The following grantees will receive funding through the CARES Act: Yukon-Kuskokwim Health Corporation, $703,595; Aleutian Pribilof Islands Association, Inc., $506,660; Seldovia Village Tribe, $574,565; Mat Su Health Services Inc., $567,755; Kodiak Island Health Care Foundation, $582,695; Sunshine Community Health Center Incorporated, $570,410; Dena' Nena' Henash, $600,185; Iliuliuk Family And Health Services, Inc, $601,265; Eastern Aleutian Tribes, Inc., $565,490; Maniilaq Association, $633,050; Girdwood Health Clinic Inc., $521,825; Norton Sound Health Corporation, $700,880; Anchorage Neighborhood Health Center, Inc., $755,705; Native Village Of Eyak, $533,720; Council Of Athabascan Tribal Governments, $524,450; Bethel Family Clinic, $576,455; Kodiak Area Native Association, $602,450; Yakutat Tlingit Tribe, $514,700; Southcentral Foundation, $566,030; Bristol Bay Area Health Corporation, $613,250; Borough Of Bristol Bay, $530,675; Skagway, Municipality Of, $538,205; Peninsula Community Health Services Of Alaska, Inc., $606,530; Southeast Alaska Regional Health Consortium, $731,975; Cross Road Health Ministries, Inc., $557,165; Seward, City Of, $540,350; and Interior Community Health Center Inc., $609,020.
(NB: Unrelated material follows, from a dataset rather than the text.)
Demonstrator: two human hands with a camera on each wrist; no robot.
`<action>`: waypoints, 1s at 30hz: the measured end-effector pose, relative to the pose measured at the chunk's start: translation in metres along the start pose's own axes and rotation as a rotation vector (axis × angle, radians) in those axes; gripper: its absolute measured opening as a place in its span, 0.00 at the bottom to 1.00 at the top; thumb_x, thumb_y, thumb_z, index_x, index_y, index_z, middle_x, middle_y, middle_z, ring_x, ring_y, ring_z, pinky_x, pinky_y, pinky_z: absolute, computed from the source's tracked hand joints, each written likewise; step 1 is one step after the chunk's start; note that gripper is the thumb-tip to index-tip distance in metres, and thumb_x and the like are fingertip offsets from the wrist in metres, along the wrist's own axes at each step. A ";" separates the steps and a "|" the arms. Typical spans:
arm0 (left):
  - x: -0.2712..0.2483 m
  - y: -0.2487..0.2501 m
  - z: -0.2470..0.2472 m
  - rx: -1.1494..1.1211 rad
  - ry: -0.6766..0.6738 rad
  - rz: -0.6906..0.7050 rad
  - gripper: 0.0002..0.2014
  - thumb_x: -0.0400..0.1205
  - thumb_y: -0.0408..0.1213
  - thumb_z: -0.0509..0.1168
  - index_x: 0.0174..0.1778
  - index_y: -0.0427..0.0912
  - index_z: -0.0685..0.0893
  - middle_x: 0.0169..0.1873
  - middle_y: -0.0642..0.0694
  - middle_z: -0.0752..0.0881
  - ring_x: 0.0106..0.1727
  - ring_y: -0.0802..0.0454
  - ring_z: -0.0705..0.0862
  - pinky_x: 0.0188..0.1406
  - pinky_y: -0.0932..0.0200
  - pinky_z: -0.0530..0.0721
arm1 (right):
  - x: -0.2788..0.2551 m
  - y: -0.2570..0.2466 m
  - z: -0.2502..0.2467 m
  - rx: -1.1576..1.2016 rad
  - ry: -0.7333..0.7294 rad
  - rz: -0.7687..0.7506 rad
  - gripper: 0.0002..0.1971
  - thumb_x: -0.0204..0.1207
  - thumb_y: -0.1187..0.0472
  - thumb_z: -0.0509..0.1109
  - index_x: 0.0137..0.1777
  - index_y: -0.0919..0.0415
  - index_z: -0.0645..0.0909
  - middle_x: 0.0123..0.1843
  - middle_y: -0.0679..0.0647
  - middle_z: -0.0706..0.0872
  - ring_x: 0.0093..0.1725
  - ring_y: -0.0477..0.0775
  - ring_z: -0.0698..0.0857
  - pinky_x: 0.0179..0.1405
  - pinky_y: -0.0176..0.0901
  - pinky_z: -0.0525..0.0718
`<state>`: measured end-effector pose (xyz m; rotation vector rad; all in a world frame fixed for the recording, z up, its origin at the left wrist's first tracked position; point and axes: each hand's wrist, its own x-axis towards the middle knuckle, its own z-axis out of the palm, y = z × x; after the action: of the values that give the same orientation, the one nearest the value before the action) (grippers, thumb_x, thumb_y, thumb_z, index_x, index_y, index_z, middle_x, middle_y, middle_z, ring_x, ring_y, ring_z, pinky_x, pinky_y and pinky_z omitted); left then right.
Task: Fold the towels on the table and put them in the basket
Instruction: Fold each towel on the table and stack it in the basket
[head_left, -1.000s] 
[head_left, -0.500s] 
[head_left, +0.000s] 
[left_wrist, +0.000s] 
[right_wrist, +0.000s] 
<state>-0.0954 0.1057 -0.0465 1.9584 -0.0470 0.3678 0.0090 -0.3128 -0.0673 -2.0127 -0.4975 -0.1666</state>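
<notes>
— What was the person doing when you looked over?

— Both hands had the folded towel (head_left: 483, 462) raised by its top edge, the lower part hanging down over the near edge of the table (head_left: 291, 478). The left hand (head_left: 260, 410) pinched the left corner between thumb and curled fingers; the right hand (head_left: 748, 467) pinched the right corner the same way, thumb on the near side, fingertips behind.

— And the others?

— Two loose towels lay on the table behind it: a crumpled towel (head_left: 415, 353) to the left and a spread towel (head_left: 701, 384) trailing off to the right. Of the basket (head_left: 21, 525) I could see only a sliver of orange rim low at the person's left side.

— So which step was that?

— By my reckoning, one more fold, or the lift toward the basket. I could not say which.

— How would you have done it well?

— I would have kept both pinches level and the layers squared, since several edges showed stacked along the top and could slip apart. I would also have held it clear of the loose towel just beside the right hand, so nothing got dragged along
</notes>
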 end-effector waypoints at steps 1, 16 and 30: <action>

The following grantees will also receive funding through the OT18-1803.NU38 Tribal Public Health Capacity Building and Quality Improvement U: Bristol Bay Area Health Corporation, $2,204,972; and the Alaska Native Tribal Health Consortium Inc., $3,005,628.

In a joint statement released Wednesday, Murkowski, Sullivan and Young said the state is working around the clock to "turn the tide in the fight against the new coronavirus.

"The CARES Act continues to provide critical resources to help Alaska prevent and respond to this pandemic," they said. "The funding announcement is welcome news for Alaska's health care providers and will help keep Alaskans safe and healthy. The threat posed by COVID-19 requires action at all levels of government.

"There is no doubt that this pandemic has thrown us into uncharted territory," they continued, "but we will continue working in Washington, D.C. to ensure that the federal response can meet this crucial moment for our state and nation."